Luckily, the U.S. Department of Health and Human Services — and the Trump Administration — can easily improve the diets of millions of Americans with revised Dietary Guidelines for Americans (DGA). The DGA serves as the nutritional basis for many federal food programs, including meals served in schools participating in the National School Lunch Program, which reaches over 30 million students each school year. With an improved DGA, we can improve the nutrition of school lunches to set up our nation’s youth for a lifetime of healthy eating.

The DGA are revised every five years, but much of the work has already been done. The Dietary Guidelines Advisory Committee, tasked with making scientific recommendations on the guidelines, spent the past two years examining the latest nutrition science. In December 2024, the Advisory Committee recommended in its Scientific Report that the 2025-2030 Dietary Guidelines “include a more nutrient-dense plant-based meal and dietary recommendation options,” prioritize plant-based protein over animal protein, and make plain drinking water a preferred beverage. The Scientific Report is not a draft of the next DGA, but merely recommendations to the federal agencies that will be releasing the revised guidelines by the end of the year.
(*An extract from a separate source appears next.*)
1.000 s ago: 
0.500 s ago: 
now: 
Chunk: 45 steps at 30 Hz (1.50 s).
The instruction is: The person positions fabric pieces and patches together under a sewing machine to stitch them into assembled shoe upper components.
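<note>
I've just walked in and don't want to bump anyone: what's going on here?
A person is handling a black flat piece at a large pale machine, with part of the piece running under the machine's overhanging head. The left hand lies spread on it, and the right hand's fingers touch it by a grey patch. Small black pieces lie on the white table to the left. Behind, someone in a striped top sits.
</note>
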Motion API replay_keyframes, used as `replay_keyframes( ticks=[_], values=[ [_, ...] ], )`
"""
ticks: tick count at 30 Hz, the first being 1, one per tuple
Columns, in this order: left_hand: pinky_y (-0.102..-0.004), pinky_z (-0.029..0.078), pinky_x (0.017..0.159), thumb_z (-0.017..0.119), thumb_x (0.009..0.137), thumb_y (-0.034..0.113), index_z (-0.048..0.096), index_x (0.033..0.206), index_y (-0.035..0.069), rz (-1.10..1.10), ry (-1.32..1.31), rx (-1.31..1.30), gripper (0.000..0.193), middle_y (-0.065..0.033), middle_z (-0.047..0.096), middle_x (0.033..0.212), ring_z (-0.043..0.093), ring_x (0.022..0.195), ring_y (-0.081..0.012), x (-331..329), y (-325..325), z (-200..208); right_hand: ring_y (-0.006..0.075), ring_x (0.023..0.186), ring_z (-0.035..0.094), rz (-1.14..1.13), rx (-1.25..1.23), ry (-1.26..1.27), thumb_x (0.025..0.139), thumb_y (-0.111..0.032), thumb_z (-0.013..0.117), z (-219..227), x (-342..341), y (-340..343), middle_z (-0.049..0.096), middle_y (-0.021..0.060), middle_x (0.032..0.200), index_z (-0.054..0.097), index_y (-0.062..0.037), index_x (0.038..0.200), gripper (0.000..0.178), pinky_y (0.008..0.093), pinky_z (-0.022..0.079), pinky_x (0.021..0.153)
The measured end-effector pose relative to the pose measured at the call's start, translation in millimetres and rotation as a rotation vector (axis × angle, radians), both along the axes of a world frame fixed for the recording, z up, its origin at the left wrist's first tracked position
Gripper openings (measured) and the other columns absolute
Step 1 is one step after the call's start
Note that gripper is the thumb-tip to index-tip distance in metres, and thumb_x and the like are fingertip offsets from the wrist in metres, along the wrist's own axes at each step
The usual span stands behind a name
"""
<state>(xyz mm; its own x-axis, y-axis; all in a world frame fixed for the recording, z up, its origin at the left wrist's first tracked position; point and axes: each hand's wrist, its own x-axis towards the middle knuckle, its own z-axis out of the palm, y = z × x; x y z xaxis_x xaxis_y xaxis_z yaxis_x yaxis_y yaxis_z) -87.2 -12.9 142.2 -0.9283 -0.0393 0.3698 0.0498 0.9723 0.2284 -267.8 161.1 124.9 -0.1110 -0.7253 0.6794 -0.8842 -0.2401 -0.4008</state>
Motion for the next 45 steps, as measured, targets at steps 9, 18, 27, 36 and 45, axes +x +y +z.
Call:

The Advisory Committee rightly put plants and healthy beverages first. In particular, members recommend rearranging the DGA “protein group” to put beans, peas, and lentils – foods packed with protein and fiber and not saturated fat — as a primary choice for protein sources ahead of meat, eggs, and dairy. And, in a recommendation that reflects actual human health requirements, the Advisory Committee recommends centering drinking water, rather than fatty dairy milk or sugary soda, for Americans to drink. These are two recommendations that should be included in the next DGA.

It’s now up to the federal agencies to accept the recommendations of the Advisory Committee in the next revision of the DGA. Physicians can only see one patient at a time to recommend a better diet. With policy changes like an improved DGA, millions of Americans can enjoy the benefits of better eating.

Ronald Quinton is a cardiothoracic surgeon and certified culinary medicine specialist.